VIDEO. Gironde: Comment une poignée d’ostréiculteurs sont en train de relancer l’huître du Médoc

L’huître du Médoc est affinée dans les marais médocains. — M.Bosredon/20Minutes

  • L’ostréiculture avait été arrêtée dans le Médoc en 1970 à cause d’une pollution des sols.
  • Elle a été relancée en 2014 grâce à l’acharnement de trois producteurs.
  • Ils sont aujourd’hui six à affiner cette huître si particulière dans les marais médocains.

On les a sans doute pris pour des fous quand, dans les années 1980, ils sont venus s’installer dans le Médoc pour exploiter les marais afin de créer de l’élevage de gambas, et relancer de l’huître. Mais 35 ans après, ces trois producteurs, qui ont été rejoints par trois autres tout récemment, attirent les foules sur les marchés locaux avec leurs huîtres spéciales du Médoc.

Flora Leclercq, qui a relancé avec son compagnon une ferme aquacole à Soulac-sur-Mer en 2017, est la petite dernière de cette bande de six ostréiculteurs. Elle rappelle que l’on a « toujours fait de l’huître dans le Médoc, c’est ancestral ». Mais en 1970, « quand a été créé le môle pétrolier du Verdon, cela a sonné la fin de l’ostréiculture ici, raconte un des trois « historiques », Bertrand Iung, producteur de gambas et d’huître à Saint-Vivien. La peur d’avoir une pollution aux hydrocarbures a en effet convaincu l’Etat de cesser l’activité ostréicole, et 3.000 médocains se sont retrouvés sur le carreau d’un coup. »

Une étude avec l’université de Bordeaux

S’il est autorisé à lancer une activité de gambas dans les années 1980, on lui refuse l’huître. « Même si l’activité pétrolière avait cessé, on avait découvert du cadmium dans nos terres, explique-t-il. Donc, à trois, on a décidé de mener toute une série d’études, et on a fini par montrer qu’il y avait une décrue de cette contamination au cadmium. » Membres du CPIE (Centre permanent d’initiative pour l’environnement) ils fournissent une étude finale en 2012 avec l’université de Bordeaux 1, qui va les autoriser enfin à relancer cette activité ostréicole en 2014.

« On n’a vraiment pu redémarrer qu’en 2016 », poursuit Jean-Marie Bertet, un des trois autres « historiques ». « Et nous ne sommes autorisés à faire que de l’affinage, sur une durée de six mois maximum. » L’affinage consiste à « prendre de petites huîtres, maigres, et les faire progresser et se charger en chair dans nos bassins.
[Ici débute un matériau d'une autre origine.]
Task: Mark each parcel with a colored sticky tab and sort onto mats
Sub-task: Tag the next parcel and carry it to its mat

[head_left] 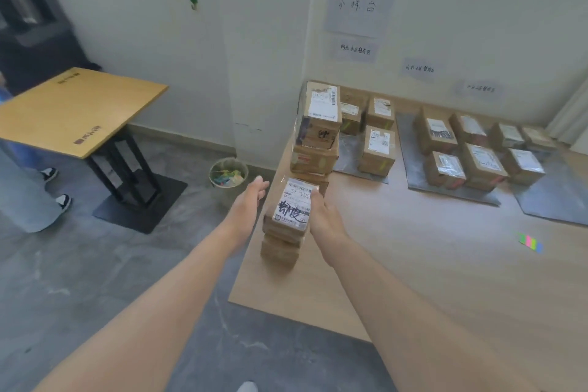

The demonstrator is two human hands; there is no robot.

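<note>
A small cardboard parcel (292,208) with a white label and black scribble tops a short stack at the wooden table's (397,264) left edge. My right hand (321,216) grips its right side, fingers curled over the top edge. My left hand (251,200) hovers just left of it with fingers relaxed, not touching. Behind stands a taller stack of parcels (318,130). A pad of colored sticky tabs (530,243) lies on the table to the right. Three grey mats, such as the middle one (445,191), hold several sorted parcels.
A bin (228,177) with colored scraps sits on the floor left of the table. A yellow-topped side table (73,108) stands at the left, with a person's legs (28,191) beside it. Paper signs hang on the wall behind the mats.
</note>
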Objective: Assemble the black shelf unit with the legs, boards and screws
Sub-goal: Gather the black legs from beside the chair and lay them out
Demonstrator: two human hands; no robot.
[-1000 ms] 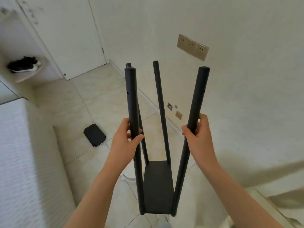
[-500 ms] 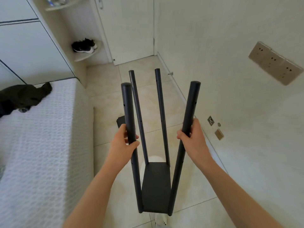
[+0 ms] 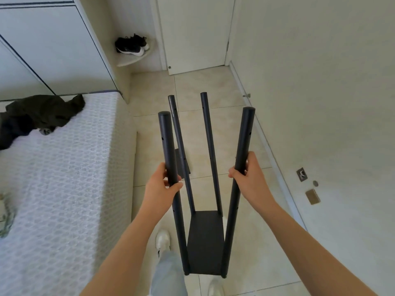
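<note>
Left hand (image 3: pixel 160 190) and right hand (image 3: pixel 251 182) bare, forearms (image 3: pixel 132 238) too; pale blue jeans (image 3: pixel 168 274); white trainers (image 3: pixel 162 240), one with dark side stripes.

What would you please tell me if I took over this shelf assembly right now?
Left hand grips the near left leg; right hand grips the near right leg, both about mid-height.
The unit is upright over the tiled floor; I cannot tell whether it touches it.
Done: all four legs joined to the bottom board.
Left: the upper boards. One black board lies on the floor beyond the unit. No screws in view.
</note>
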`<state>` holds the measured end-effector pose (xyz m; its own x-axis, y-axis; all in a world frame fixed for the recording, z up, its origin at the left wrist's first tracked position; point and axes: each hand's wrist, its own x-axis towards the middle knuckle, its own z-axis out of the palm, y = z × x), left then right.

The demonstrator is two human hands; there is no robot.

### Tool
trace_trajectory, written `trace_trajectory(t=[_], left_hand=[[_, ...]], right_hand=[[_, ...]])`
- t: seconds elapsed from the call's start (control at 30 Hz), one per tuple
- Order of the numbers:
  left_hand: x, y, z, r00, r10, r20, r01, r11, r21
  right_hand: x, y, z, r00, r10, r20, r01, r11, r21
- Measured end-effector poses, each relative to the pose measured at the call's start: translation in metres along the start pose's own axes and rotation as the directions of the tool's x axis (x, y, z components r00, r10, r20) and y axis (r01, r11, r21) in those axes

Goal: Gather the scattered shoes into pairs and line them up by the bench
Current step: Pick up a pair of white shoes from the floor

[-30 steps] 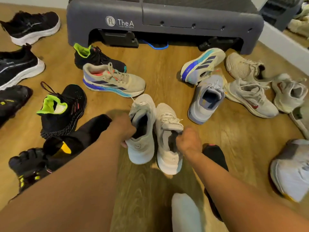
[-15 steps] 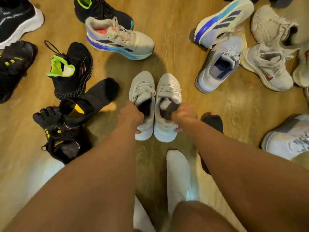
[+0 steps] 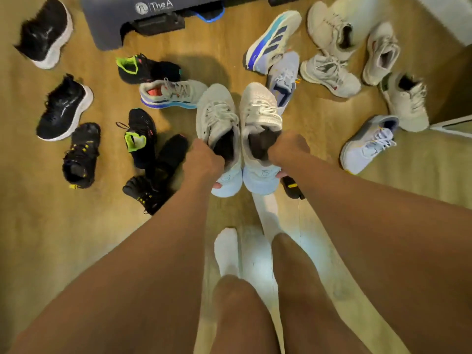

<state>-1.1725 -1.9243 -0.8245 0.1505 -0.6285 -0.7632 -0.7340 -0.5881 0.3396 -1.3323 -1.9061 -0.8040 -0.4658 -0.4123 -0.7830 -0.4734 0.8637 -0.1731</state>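
2 pale grey knit sneakers held side by side, toes toward the dark grey bench.

Left grey sneaker (image 3: 217, 129) gripped at the heel collar by the left hand (image 3: 204, 157), fingers closed; right grey sneaker (image 3: 260, 123) gripped the same way by the right hand (image 3: 288, 152). Soles touching along the inner edge, over the wooden floor (image 3: 38, 226). Dark grey bench (image 3: 107, 26) at top. Black shoes (image 3: 63, 108) scattered left, beige and blue-striped shoes (image 3: 329, 75) right. White-socked feet (image 3: 227, 249) below.
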Motion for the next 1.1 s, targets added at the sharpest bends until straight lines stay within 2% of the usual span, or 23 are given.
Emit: trace_trajectory(t=[0.17, 0.3, 0.4, 0.53, 0.7, 0.87, 1.1], left_hand=[[-0.057, 0.036, -0.018, 0.976, 0.204, 0.078, -0.210, 0.974, 0.084], [-0.105, 0.058, -0.004, 0.939, 0.332, 0.084, -0.343, 0.913, 0.222], [-0.143, 0.068, 0.022, 0.901, 0.405, 0.156, -0.433, 0.864, 0.258], [-0.200, 0.072, 0.070, 0.888, 0.375, 0.266, -0.454, 0.807, 0.378], [-0.280, 0.063, 0.160, 0.810, 0.436, 0.392, -0.584, 0.666, 0.464], [-0.383, 0.040, 0.245, 0.747, 0.439, 0.499, -0.660, 0.581, 0.477], [-0.509, 0.008, 0.367, 0.613, 0.466, 0.638, -0.790, 0.378, 0.483]], right_hand=[[-0.051, 0.033, -0.041, 0.996, -0.013, -0.090, 0.034, 0.971, 0.237], [-0.088, 0.083, -0.061, 0.987, 0.078, -0.138, -0.025, 0.935, 0.352], [-0.111, 0.134, -0.077, 0.970, 0.201, -0.135, -0.114, 0.870, 0.480], [-0.140, 0.213, -0.093, 0.942, 0.335, -0.031, -0.236, 0.725, 0.647], [-0.183, 0.336, -0.091, 0.903, 0.424, -0.067, -0.254, 0.653, 0.713], [-0.242, 0.465, -0.080, 0.808, 0.571, -0.145, -0.241, 0.545, 0.803], [-0.311, 0.630, -0.070, 0.686, 0.724, -0.072, -0.250, 0.327, 0.911]])
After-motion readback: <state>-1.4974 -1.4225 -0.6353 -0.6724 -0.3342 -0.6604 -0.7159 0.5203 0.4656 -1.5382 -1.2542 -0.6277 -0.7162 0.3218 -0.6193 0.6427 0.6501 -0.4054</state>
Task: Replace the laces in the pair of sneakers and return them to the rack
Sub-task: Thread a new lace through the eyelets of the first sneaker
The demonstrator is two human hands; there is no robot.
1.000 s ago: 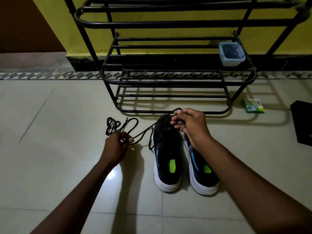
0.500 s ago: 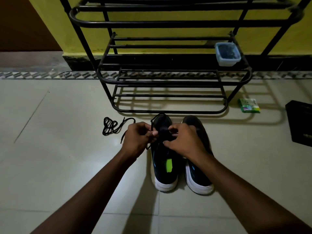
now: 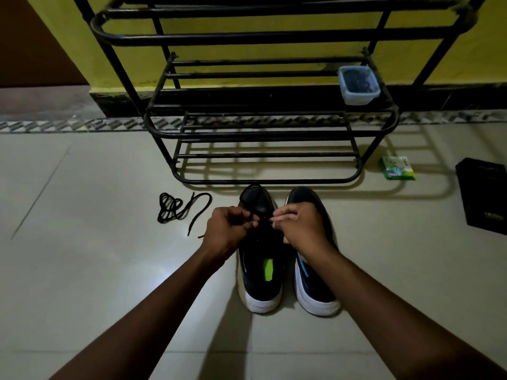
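Observation:
Two dark sneakers with white soles stand side by side on the floor, toes toward the rack: the left sneaker (image 3: 260, 281) and the right sneaker (image 3: 310, 283). Over the left sneaker's lacing area my left hand (image 3: 229, 233) and my right hand (image 3: 300, 229) each pinch a black lace (image 3: 260, 218) that runs across the shoe. A second black lace (image 3: 178, 208) lies bunched on the tiles left of the shoes. The black metal shoe rack (image 3: 263, 133) stands just beyond the toes.
A small plastic tub (image 3: 358, 85) with dark contents sits on the rack's middle shelf at the right. A green packet (image 3: 397, 168) lies on the floor right of the rack. A black box (image 3: 484, 196) sits at the far right.
My left hand moved right from the floor beside the loose lace to the left sneaker. My right hand came down from the toe to the lacing area; both now pinch the lace close together.

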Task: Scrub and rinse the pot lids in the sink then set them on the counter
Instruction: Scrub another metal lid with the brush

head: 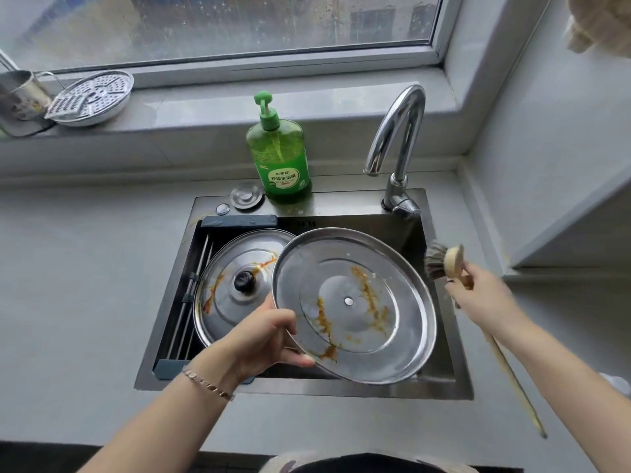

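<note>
My left hand (pixel 264 339) grips the left rim of a large steel pot lid (pixel 355 305), held tilted over the sink (pixel 444 384) with its underside facing me. Orange-brown sauce streaks mark that underside. A second steel lid (pixel 232 291) with a black knob lies in the sink on the left, also smeared with sauce. My right hand (pixel 485 295) holds a wooden-handled scrubbing brush (pixel 440 261) just right of the raised lid, bristles pointing left, not touching it.
A green dish soap pump bottle (pixel 278 155) stands behind the sink, next to the chrome faucet (pixel 396 148); no water runs. A drain plug (pixel 246 196) lies beside the bottle. A perforated steamer plate (pixel 92 97) and metal cup (pixel 18 100) sit on the windowsill. Grey counter (pixel 85 285) surrounds the sink.
</note>
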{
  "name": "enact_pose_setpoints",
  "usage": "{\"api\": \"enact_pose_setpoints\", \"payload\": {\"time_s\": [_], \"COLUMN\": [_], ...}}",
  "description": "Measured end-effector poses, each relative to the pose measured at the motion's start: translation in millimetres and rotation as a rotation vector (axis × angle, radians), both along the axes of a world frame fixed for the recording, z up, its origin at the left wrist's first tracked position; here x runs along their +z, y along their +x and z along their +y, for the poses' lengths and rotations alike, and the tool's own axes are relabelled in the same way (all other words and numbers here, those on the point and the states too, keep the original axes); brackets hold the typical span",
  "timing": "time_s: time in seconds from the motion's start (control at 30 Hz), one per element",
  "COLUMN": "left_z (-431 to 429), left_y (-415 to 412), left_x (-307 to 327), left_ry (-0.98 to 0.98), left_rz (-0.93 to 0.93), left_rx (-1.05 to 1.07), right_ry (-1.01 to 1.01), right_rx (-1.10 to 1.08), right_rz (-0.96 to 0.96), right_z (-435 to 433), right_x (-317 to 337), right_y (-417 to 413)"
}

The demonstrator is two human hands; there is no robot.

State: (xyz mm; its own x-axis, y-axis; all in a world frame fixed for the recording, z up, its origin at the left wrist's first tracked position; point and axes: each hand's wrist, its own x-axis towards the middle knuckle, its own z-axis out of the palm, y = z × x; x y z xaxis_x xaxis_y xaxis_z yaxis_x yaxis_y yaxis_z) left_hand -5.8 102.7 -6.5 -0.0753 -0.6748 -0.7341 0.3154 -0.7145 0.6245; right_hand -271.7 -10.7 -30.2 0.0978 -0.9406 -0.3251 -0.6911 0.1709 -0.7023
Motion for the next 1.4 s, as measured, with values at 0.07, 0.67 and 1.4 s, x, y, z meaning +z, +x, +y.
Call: {"api": "enact_pose_setpoints", "payload": {"time_s": [0.07,0.67,1.4], "left_z": [-1.4,2.8,1.4], "left_y": [-6.9,-42.0,-33.6], "left_x": [-0.1,7.8,14.9], "left_ry": [-0.031,-0.137,-0.191], "left_rz": [0.013,-0.096,-0.129], "left_rx": [0.017,-0.112,-0.107], "right_ry": [-0.002,-0.130,-0.270], "right_rx": [0.145,0.380,0.339], "right_rz": [0.006,-0.238,-0.282], "right_z": [7.4,53.5,35.3], "right_x": [-1.3,3.3,-2.5], "right_y": [11.9,89.6,80.1]}}
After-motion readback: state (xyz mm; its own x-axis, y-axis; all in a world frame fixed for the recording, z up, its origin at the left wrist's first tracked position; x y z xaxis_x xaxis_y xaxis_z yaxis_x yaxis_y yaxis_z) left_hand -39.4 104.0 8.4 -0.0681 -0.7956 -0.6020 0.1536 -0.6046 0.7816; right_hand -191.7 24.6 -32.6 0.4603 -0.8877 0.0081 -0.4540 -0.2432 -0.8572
Chacun choisit la provenance de ses huîtres. Moi, j’en prends un peu de partout, d’Arcachon comme de Normandie » explique Jean-Marie Bertet.

« On se rapproche de la Fine de Claire »

Flora Leclercq ajoute que, concernant son exploitation, « on affine entre deux et cinq mois, c’est cela qui permet d’avoir des huîtres très charnues, goûteuses et qui prennent un goût de terroir particulier. On se rapproche de ce qui se fait en Charente, comme la Fine de Claire. Ce n’est pas de l’huître de pleine mer comme sur le bassin d’Arcachon. »

Car oui, l’huître du Médoc est très particulière, avec son petit goût de noisette. « Grâce à la conjonction du soleil et la qualité du terroir, nos marais sont une véritable usine à phytoplancton, détaille Jean-Marie Bertet. Et nos huîtres filtrent ce phytoplancton, c’est comme cela qu’on arrive à faire des huîtres très charnues, et avec un goût exceptionnel, en peu de temps. »

Entre 7 et 10 euros la douzaine

Si la marque « huître du Médoc » commence à se faire un nom, Flora Leclercq reconnaît que « l’on a encore besoin de promouvoir ce produit. » Surtout que « nos volumes restent faibles, de l’ordre de 60 tonnes par an pour l’ensemble de nos six productions, c’est une goutte d’eau. » Classifiée comme « huître spéciale », elle est un peu plus chère que la moyenne, entre 7 et 10 euros la douzaine en fonction des numéros.

Reste à savoir si l’activité va décoller dans les prochaines années. « Il y a deux-trois projets qui devraient aboutir d’ici à deux ans, estime Bertrand Iung. Si on se rend compte que c’est plus rentable d’exploiter les marais que de faire du blé ou de la vigne, on peut imaginer d’autres créations par la suite. Mais je ne pense pas que l’on monte au-delà de 12 ostréiculteurs dans les dix ans à venir. »

L’huître du Médoc devrait encore rester une perle rare pendant quelque temps.